Aurora plans billion-dollar budget for next decade

A red-tagged pole due for replacement. Photo: ODT
A red-tagged pole due for replacement. Photo: ODT
Forecast network spend for Aurora Energy in the next decade will be nearly $750 million - and total expenditure will top $1 billion, the council-owned electricity company says.

Aurora Energy chief executive Richard Fletcher and asset strategy and planning general manager Glenn Coates released the Asset Management Plan (AMP) yesterday. 

Total network spend was now forecast at $748.4 million, $20.9 million more than forecast in the interim 2018 AMP which came out earlier this year. Expenditure on all network and non-network assets across the 10 years was expected to be $1,000,000,340. 

Aurora Energy is owned by Dunedin City Holdings Ltd, on behalf of Dunedin City Council and supplies electricity to more than 90,000 homes, farms and businesses in Dunedin, Central Otago and Queenstown Lakes.

Dr Fletcher said there had been a "legacy period of underspend" in the power company’s assets and  prices to consumers would need to increase. The AMP  stated at October 4, the power company had a backlog of approximately 1027 red-tagged poles awaiting replacement.

The company has 55,000 poles, and 94,000 crossarms, and half of Aurora’s poles had not been tested since July 2012. The under-investment went back about two decades, and the company needed to "catch up with that backlog", Dr Fletcher said.
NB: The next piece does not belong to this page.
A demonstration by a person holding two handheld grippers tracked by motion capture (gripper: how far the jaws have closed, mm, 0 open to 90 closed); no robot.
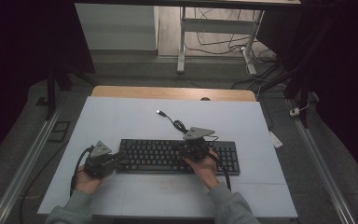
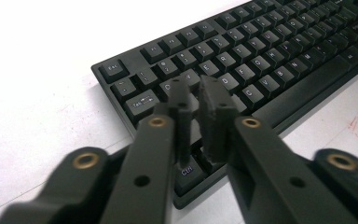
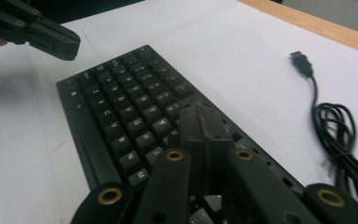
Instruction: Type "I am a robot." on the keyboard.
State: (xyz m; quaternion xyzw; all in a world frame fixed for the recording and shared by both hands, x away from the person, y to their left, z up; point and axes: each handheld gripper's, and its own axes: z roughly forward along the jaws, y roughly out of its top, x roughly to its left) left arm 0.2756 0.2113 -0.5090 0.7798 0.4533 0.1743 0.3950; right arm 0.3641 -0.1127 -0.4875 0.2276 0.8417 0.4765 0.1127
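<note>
A black keyboard (image 1: 177,156) lies across the white table top, its cable coiled (image 1: 179,125) behind it with the USB plug (image 1: 160,112) lying loose. My left gripper (image 1: 121,156) hovers at the keyboard's left end. In the left gripper view its jaws (image 2: 196,88) stand almost together over the Tab-side keys (image 2: 142,102), with nothing between them. My right gripper (image 1: 189,148) is over the keyboard's middle right. Its jaws (image 3: 200,116) are pressed together just above the letter keys (image 3: 135,119). The plug (image 3: 302,63) and the coil (image 3: 335,126) lie to their right.
A wooden strip (image 1: 168,92) runs along the table's far edge. Beyond it stand a white desk frame (image 1: 182,42) and loose floor cables (image 1: 223,46). Metal rails (image 1: 28,158) run along both sides. Bare white surface (image 1: 121,116) lies behind and in front of the keyboard.
</note>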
The company’s asset base was largely put in in the 1950s, ’60s and ’70s, so many assets were already due for replacement due to age. The under-investment was a "double whammy", Dr Fletcher said.

The Commerce Commission would have to assess and approve any changes in pricing, and there would be no change until 2020. Any price increase would also be subject to consultation with customers and other stakeholders.

In September, the Commerce Commission announced it was taking court action against Aurora Energy over breaches of quality standards.

Dunedin Mayor Dave Cull said yesterday the AMP appeared to be a "comprehensive strategy" to continue the improvements Aurora was making to the network.

"The level of investment planned will have a flow-on effect for consumers. However, in my view the safety and reliability of the network must be the top priority."

Two years after whistleblower Richard Healey raised concerns  about the "neglected and decaying" network, the business had now separated its governance arrangements and created a new board.

In the AMP, Aurora planned to maintain its accelerated pole-replacement programme for up to three more years, increase conductor and crossarm renewals, renew the 33kV  cable network and invest in serving growing communities in Arrowtown, Wanaka, Queenstown and Cromwell, as well as implementing new ICT systems and replacing poor-condition assets.

In the past  18 months, Aurora Energy had replaced or strengthened more than 5000 of the poles that most needed attention. 

elena.mcphee@odt.co.nz 

 

At a glance

Aurora Asset Management Plan 2018 

Total cost: $1billion over 10 years

• Half the pole network yet to be assessed

• 1027 red-tagged poles already identified yet to be fixed 

• New price to be set in two years’ time

• 5000 poles strengthened/replaced in the last 18 months

Comments

This begs the question, if Aurora was starved of investment for years to provide the council with funding for it's stadium deficit, and the long suffering ratepayers are now facing large electricity charge increases to fix the decaying network that resulted, can the claims of the Stadium management that they are now 'profitable' be taken at all seriously. A look at the big picture would indicate otherwise.

Should the headline not read Aurora plans to spend a billion-dollars of Dunedin Rate payers money?